Overhead view of Mika Hakkinen cornering at the 2000 Monaco Grand Prix

Häkkinen makes deft work of Monaco in 2000

Mike Cooper/Allsport via Getty

And:

“The Swimming Pool entry is one of the most exciting turns of the lap, and I do not mean only among Monaco corners. No, the Swimming Pool entry is mighty by any standards. First of all, it is incredibly quick. You brake at about 150mph (241km/h), and it is not a place where subtlety is rewarded. In fact, I would say that you have to punish your car to be really quick there. As you pitch your car left towards the first part of the turn – it is a left-right switchback – you aim for the apex armco on your right, ride the apex kerb as you do so, miss the wall on your right by a few centimetres, then floor the accelerator earlier than seems sensible or even possible. There is something odd about the track surface there, you see. If you hesitate, your car can become unsettled. Instead, you absolutely have to get the power down hard and fast so as to load up your rear tyres and prevent them from sliding. It is not easy to do, but you have to do it to be proper-quick there. So you have to dial in the power early, lots of it, and, as soon as you have done that, you instantly know whether you have got it right or not. And if you have, there is no sensation better for a Formula 1 driver, none at all. In 1998, on that quali lap, I got it just right.”

 

Above all, Mika was fun.
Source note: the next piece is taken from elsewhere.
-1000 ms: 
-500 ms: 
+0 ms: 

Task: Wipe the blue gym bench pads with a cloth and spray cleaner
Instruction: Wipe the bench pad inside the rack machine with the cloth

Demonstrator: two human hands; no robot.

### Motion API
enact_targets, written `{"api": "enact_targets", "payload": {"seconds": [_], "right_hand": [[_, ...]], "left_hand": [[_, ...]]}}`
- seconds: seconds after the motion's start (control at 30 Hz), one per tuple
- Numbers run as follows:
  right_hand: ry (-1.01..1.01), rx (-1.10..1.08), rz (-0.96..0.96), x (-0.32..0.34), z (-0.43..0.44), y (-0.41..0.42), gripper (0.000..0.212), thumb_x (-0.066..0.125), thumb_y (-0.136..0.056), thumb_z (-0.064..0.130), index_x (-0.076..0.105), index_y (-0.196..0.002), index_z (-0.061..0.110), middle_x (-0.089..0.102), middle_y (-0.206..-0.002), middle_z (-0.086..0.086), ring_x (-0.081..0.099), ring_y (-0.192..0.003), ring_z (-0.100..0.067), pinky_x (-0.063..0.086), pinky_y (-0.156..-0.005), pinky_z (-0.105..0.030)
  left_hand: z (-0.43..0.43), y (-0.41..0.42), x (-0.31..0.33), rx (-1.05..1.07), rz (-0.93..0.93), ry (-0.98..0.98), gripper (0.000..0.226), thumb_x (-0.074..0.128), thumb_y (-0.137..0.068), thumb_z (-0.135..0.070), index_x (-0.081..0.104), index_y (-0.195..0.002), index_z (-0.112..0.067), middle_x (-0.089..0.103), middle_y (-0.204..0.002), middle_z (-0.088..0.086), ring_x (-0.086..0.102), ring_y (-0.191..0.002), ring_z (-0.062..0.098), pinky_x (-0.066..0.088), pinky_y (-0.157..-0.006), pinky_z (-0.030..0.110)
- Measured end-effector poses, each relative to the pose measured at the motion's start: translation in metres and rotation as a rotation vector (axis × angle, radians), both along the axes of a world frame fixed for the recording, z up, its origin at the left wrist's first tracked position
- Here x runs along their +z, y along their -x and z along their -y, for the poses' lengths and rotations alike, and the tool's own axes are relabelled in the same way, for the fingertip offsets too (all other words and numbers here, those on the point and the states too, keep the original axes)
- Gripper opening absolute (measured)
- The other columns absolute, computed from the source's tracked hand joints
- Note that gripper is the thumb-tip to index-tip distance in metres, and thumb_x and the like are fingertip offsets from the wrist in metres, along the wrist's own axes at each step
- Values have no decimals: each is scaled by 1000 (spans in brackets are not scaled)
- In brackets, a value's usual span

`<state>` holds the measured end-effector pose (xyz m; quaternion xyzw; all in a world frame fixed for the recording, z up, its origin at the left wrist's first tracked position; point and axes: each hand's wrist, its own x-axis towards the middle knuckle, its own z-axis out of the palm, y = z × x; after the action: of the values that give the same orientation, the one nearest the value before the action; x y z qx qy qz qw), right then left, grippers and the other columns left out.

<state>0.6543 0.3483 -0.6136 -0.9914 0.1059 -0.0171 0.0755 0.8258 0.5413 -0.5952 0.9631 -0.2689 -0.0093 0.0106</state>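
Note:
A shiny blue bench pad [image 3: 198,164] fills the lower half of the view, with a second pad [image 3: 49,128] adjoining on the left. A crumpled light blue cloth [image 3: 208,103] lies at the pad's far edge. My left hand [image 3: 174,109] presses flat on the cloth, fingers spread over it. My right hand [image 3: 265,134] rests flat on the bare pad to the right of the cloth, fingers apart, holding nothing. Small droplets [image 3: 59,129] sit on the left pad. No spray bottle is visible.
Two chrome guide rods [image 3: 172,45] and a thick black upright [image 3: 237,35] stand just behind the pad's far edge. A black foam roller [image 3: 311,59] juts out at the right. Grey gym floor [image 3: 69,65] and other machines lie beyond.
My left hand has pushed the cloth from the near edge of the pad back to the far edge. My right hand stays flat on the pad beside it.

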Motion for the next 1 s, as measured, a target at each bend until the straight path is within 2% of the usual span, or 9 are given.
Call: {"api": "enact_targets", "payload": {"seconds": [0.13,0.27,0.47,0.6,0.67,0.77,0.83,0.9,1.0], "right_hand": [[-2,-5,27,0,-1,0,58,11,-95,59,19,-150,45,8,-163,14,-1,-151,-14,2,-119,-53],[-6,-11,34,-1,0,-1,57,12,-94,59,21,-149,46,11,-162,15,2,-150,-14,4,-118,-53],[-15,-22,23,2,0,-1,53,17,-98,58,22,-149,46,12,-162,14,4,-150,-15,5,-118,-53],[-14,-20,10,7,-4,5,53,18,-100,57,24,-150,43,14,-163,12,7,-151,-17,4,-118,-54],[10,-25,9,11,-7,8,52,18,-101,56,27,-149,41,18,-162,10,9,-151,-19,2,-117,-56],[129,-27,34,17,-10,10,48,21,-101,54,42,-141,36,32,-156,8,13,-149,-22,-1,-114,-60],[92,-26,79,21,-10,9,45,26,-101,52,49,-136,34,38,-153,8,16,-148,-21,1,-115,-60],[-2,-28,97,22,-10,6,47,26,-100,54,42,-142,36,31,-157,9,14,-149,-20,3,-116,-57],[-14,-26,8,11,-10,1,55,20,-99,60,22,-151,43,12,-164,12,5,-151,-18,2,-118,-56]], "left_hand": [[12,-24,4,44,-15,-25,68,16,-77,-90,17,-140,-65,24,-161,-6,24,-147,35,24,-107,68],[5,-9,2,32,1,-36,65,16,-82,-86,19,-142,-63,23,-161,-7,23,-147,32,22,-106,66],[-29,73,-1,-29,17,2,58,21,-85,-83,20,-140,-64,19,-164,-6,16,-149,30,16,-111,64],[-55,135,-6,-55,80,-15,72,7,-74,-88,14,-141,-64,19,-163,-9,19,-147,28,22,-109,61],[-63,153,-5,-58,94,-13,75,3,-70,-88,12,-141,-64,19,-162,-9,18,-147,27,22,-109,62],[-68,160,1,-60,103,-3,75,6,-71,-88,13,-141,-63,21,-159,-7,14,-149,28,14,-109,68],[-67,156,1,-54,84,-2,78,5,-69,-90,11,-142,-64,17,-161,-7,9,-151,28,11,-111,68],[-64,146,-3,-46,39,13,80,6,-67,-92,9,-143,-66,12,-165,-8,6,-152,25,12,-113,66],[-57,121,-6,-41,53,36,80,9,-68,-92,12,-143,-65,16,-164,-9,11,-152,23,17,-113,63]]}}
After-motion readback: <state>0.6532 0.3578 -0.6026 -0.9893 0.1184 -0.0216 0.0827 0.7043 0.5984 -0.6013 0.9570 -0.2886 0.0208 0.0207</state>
In private, away from grand prix weekends, he was a party animal, nothing remotely like the austere version of himself that he allowed to be seen when on duty. As a journalist I managed to persuade him to allow me to join him on many McLaren sponsor promo trips after that first Chinese one. Flicking through my diaries I see that I spent away-from-racetrack time with him in the UK, France, Germany, Austria, Czech Republic, Slovenia, Russia, Finland, Malaysia and New Zealand. I managed to file some kind of interview, profile or report from every trip, even if some of what went on was not fit for print. Mind you, Finlandia Vodka was a McLaren sponsor at the time, and we were always steadfastly on-brand.

Mika Häkkinen was and is a great guy. He was also very definitely an F1 GOAT, one of the best ever. Above all, he was one of the fastest ever.